Belonging to Arthur “Dutch” Schultz of the 82nd Airborne, a World War I brass knuckle knife was used by Schultz to cut himself out of his parachute on D-Day. Schultz also shared “a terrible memory” of that bloody June 6.
“I saw a paratrooper and I walked up to him. He was in a prone position. And I started talking to him,” Schultz said. “He didn’t answer. I knelt down and I looked at him and realized, of course, he was dead. And what I saw was a bullet hole in the center of his forehead…It was the first dead man that I’d ever really seen in my whole life.”
For Nicholas Bubrico, landing on Omaha Beach was a hellish nightmare.
“We were on the landing craft and my buddy named Chester said, ‘I’m afraid. I can’t swim.’ I said, “Don’t worry about it. This boat will go right up to the land.’ But what happened was, when we came in, the sailors let the ramp down too quick, my buddy happened to be the first one out. As soon as we went out, a big wave caught the craft and pushed it over his body. A few days later, I heard from headquarters that Chester’s body was found on the beach. He was just a kid.”

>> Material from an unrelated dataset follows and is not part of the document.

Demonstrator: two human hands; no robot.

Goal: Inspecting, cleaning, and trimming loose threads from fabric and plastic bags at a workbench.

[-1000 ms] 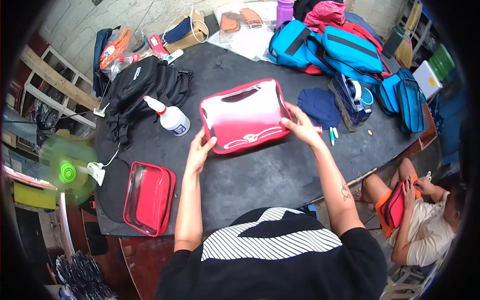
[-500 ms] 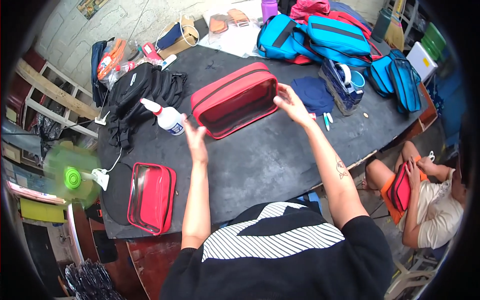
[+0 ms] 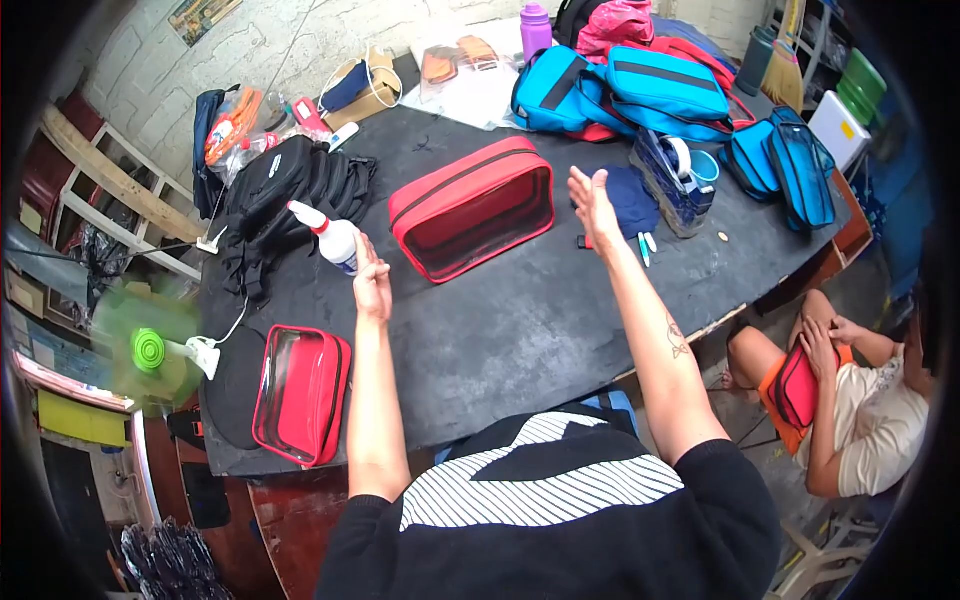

A case honoring James Ogleby of Shreveport, Louisiana, contains the “deeply regret to inform you” telegram to his family, plus a statement from his brother that “everything changed” after Ogleby was killed. “Father started to drink and mother went to bed basically for two years.”
4-D HIGH-TECH MOVIE
Opened in November 2009, the museum’s new 250-seat Solomon Victory theater presents a moving spectacle billed as a 4D experience that is far more than a film. Narrated by actor Tom Hanks, “Beyond All Boundaries” is a multisensory presentation with smoke, simulated snow, shaking seats and other special effects. The high-tech flourishes are blended with graphic war footage and photographs to war to trace the war’s cause, its execution and its tragic toll.
A 1940s-era radio sits alone on the stage and begins at the real beginning – Dec. 7, 1941, “a day which will live in infamy.”
Voicing the words of American warriors and war correspondents are some of Hollywood’s most recognizable actors – Kevin Bacon, Patricia Clarkson, Viola Davis, Gary Sinese, Neil Patrick Harris, Tobey Maguire, Brad Pitt, John Goodman, Blythe Danner, Jennifer Garner, Justin Long, Elijah Wood and Wendell Pierce.
Many people are visiting the museum for the same reason I did – to understand what our fathers and mothers, grandfathers and grandmothers and other dear family members went through during World War II.
It’s a small way of honoring a generation that paid a high price for our precious freedom.